2.09

180 13 39
                                    

Pierwszy dzień szkoły.

Najgorzej.

Daniel Chałwa ledwo wstał z łóżka. Miał ochotę wrócić tam i umrzeć. Niestety, śmierć nie wchodziła w grę. Mama Daniela już miała interweniować, gdy nie widziała syna zwlekającego się z jękiem ze schodów. Na szczęście w ostatniej chwili, kiedy prawie podjęła wyzwanie wejścia na górę, usłyszała jak zamyka z trzaskiem drzwi w łazience.

Daniel był dość wysokim siedemnastolatkiem. Miał brązowe włosy, które kręcąc się tworzyły na jego głowie artystyczny nieład. Zwykle je prostował.

Tego dnia Dan ubrał się w to co zwykle - białe trampki, jakąś pastelową koszulkę i obcisłe, jasnoniebieskie spodnie. W wakacje nabył wianek na Bułgarskim straganie, ale zrezygnował z tego dodatku. I tak wygląda gejowo w tych pastelach. Wolał nie prowokować blokersów.

...

Daniel zaczął flegmatycznie kroić ogórki na kanapkę. Jego mama już wyszła. Zjadł śniadanie, wyszykował się jak należy i wyszedł z domu zasuwając drzwi. 

W drodze na busa chłopak jak zwykle zastanawiał się nad wszystkimi życiowymi decyzjami jakie podjął, dochodząc do konkluzji, że ze wszystkich możliwych miejsc i epok w jakich mógł wylądować, trafił do najgorszej. Tak wiele opcji, tyle wieków i galaktyk, a nawet państw i miast, a jemu przyszło żyć akurat w tej samej rzeczywistości, w której żyje jego arcywróg i największy przeciwnik, -

W tym momencie Daniel zorientował się, że jego autobus, 83, odjechał. Czemu on? Czemu pierwszego dnia? Usiadł na ławce i czekał, aż kolejny miejski pojawi się na horyzoncie. Równie dobrze mógł iść na piechotę, ale dziś nie miał akurat ochoty ani motywacji do życia. Dzień jak codzień.

Najpierw gapił się na krajobraz, ale nie zobaczył niczego ciekawego. Ciepły wrzesień, nic wyjątkowego. 

Wyjął telefon i wszedł na kwejka. Znalazł śmiesznego mema z nosaczem, zrobił screena i wszedł w komentarze. Każdy pisał coś o adminach i psach. Chłopak nie zrozumiał o co chodzi i scrollował dalej.

Nagle usłyszał za sobą znajomy głos. Tak, to był on. Filip Listek, znany też jako król dresiarzy. Daniel nienawidził Listka odkąd pamiętał. Nawet w przedszkolu. Kiedyś myślał, że to jakaś patologia, ale ktoś pokazał mu pewnego dnia dom Filipa. Chałupa trzy razy większa niż Daniela i do tego zadbany trawnik. Jak na Polaka przystało, chłopak znienawidził Filipa jeszcze bardziej, gdy się o tym dowiedział. 

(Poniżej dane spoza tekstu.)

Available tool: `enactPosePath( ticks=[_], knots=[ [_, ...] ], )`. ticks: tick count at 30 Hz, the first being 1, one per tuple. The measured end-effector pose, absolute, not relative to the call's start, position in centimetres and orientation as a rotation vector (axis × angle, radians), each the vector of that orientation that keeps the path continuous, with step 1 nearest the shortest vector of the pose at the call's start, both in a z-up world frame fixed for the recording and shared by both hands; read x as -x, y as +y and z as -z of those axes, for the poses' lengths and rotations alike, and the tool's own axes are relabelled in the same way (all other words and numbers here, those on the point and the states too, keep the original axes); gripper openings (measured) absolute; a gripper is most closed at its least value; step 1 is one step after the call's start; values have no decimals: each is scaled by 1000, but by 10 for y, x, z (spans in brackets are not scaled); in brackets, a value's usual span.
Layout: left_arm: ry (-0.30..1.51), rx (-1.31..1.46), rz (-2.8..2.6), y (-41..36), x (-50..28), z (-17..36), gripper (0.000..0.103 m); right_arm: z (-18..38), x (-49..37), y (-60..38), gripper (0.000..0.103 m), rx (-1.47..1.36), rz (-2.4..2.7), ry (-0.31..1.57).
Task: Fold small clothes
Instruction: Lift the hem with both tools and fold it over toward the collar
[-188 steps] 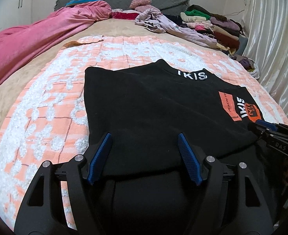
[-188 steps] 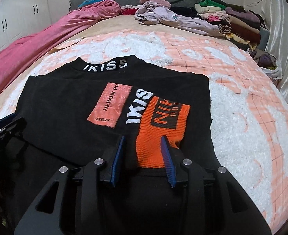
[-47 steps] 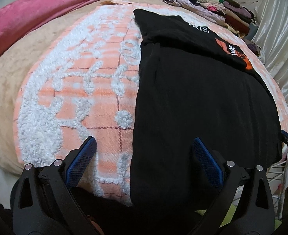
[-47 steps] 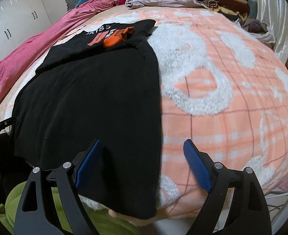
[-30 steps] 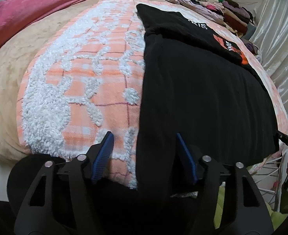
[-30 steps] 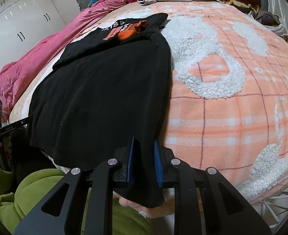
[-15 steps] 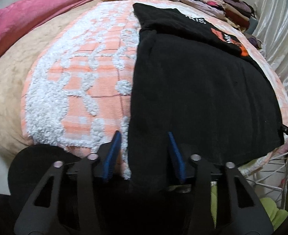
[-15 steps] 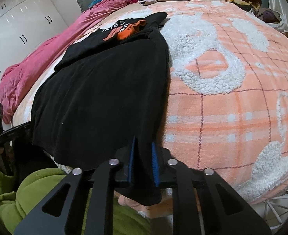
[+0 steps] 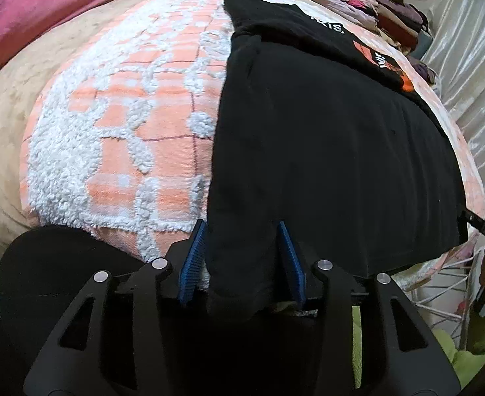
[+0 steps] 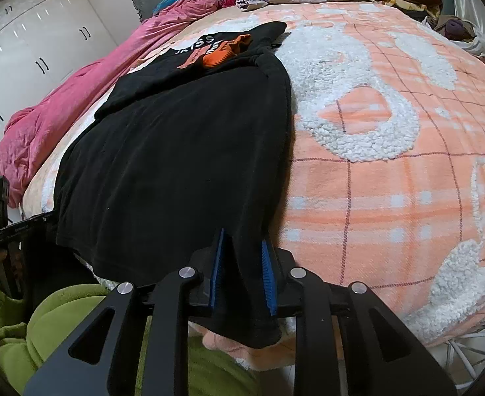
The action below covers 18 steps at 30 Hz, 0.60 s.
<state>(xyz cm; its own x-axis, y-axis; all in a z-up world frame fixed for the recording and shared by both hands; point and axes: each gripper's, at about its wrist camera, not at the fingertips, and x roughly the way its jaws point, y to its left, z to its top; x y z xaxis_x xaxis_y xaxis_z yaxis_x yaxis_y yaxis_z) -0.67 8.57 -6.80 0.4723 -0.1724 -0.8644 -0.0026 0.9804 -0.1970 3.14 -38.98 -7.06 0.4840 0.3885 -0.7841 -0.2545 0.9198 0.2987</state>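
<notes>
Black cloth bunches at 6 o'clock in both wrist views: the left gripper (image 9: 242,257) has its blue pads on either side of the black shirt's (image 9: 325,138) near hem corner, apparently pinching it, and the right gripper (image 10: 242,264) clamps the opposite corner. From there the shirt runs flat up the orange-and-white blanket (image 10: 391,171) toward its folded printed end at 12 o'clock. If either grip is shallow, a corner could slip as the hem lifts, skewing the fold.
</notes>
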Motion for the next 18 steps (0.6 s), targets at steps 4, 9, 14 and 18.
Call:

- Znowu się spotykamy. - Powiedział Filip

- Ta... - odparł Daniel. Chciał się wyrwać, ale nie było już ucieczki. Jego autobus właśnie przyjechał. Wszedł do niego i skasował bilet. Widział, że Filip tego nie zrobił. Chyba lubi życie na krawędzi.

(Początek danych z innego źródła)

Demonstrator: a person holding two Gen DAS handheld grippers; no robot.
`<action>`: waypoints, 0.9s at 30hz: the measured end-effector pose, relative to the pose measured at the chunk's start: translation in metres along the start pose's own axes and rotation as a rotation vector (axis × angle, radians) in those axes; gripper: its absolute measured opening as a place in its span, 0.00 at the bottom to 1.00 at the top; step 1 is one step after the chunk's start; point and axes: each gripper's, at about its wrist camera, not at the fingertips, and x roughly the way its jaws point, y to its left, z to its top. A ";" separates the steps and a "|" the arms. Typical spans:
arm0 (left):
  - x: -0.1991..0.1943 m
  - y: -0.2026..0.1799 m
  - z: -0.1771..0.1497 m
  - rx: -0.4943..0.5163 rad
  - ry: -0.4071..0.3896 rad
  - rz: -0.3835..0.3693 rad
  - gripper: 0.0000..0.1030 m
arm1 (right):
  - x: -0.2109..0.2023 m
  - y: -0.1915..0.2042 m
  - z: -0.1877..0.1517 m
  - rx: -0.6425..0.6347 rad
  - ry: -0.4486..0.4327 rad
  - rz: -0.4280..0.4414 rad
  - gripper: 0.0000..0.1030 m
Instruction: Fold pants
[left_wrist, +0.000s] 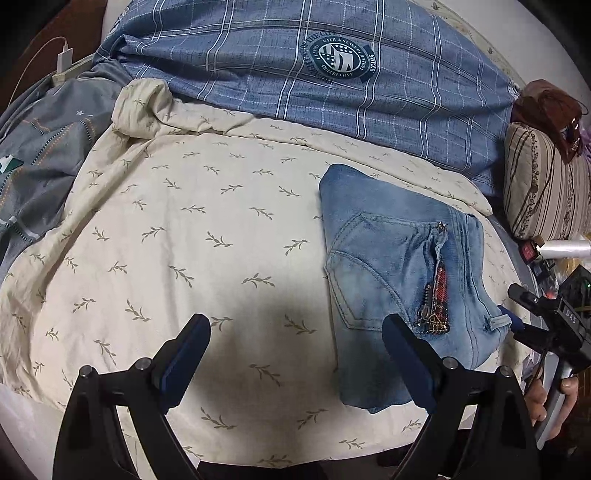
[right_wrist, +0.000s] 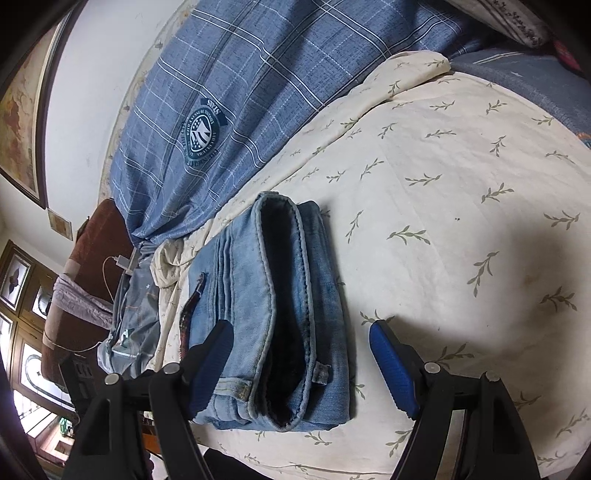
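The light blue jeans (left_wrist: 399, 266) lie folded into a compact stack on the cream leaf-print sheet (left_wrist: 192, 236), back pocket and a red beaded trim facing up. In the right wrist view the jeans (right_wrist: 280, 314) show their open waistband end with dark lining. My left gripper (left_wrist: 295, 354) is open and empty, just above the sheet, its right finger over the jeans' near-left corner. My right gripper (right_wrist: 301, 354) is open, its fingers on either side of the waistband end, holding nothing. The right gripper also shows in the left wrist view (left_wrist: 517, 314) at the jeans' right edge.
A blue plaid duvet (left_wrist: 332, 74) is piled along the back of the bed. A grey patterned cover (left_wrist: 48, 155) lies at the left, with a white charger (left_wrist: 64, 59) behind it. A striped pillow (left_wrist: 543, 192) and a power strip (left_wrist: 532, 254) sit at the right.
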 end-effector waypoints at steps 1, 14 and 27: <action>0.000 -0.001 0.000 0.003 0.000 0.002 0.91 | 0.000 0.001 0.000 -0.002 -0.001 0.003 0.77; -0.003 0.004 0.008 0.014 -0.023 0.025 0.91 | -0.005 -0.002 0.003 0.031 -0.011 0.038 0.77; 0.026 -0.007 0.019 0.033 0.036 -0.034 0.91 | -0.002 -0.004 0.006 0.065 0.010 0.082 0.77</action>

Na szczęście nie usiedli blisko siebie. Daniel nie wytrzymałby zimnego spojrzenia Filipa. Teraz jego wróg numer jeden był zajęty gadaniem z ziomkiem przez telefon. Każdy jego kumpel był dresiarzem, ale to on był ich przywódcą. Daniel nie był pewien czemu, ale domyślał się, że pewnie Filip umiał wyżydzić papierosy od meneli czy coś w tym stylu.

Wreszcie dojechali do szkoły. Filip zaczął witać się z kumplami tym dziwnym i niezrozumiałym dla Daniela przybiciem dłoni. Daniel zaczął powoli wlec się ku wejściu, ale zatrzymał go krzyk jego przyjaciela, Krystiana Kameleona.

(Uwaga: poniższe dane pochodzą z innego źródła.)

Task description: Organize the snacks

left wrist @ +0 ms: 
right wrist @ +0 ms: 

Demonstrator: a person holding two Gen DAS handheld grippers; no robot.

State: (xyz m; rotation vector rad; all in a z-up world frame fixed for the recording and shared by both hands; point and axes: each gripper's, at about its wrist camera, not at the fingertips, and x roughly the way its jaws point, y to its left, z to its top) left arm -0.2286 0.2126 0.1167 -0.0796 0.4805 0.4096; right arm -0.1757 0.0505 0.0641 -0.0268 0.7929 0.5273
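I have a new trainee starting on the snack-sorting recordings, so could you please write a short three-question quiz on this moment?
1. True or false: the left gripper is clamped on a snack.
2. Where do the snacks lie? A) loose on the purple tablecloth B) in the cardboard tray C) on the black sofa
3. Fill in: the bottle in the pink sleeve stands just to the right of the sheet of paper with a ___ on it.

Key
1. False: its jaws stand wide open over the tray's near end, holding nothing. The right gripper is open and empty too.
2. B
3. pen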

- Dan!!!!1111 - darł się Krystian.

- Hej Krystian - westchnął Daniel - Jak wakacje?

Wdali się z Krystianem w rozmowę o wakacjach. Krystian był nad Bałtykiem.

W momencie gdy temat zszedł na Niemców nad morzem i to jak bardzo Dan i Krystian nienawidzą ich szwabskiego języka zadzwonił dzwonek. Wszyscy weszli do klasy. 

Daniel jeszcze nie wiedział, że wejście do tej sali mogło być najgorszym wyborem w jego życiu.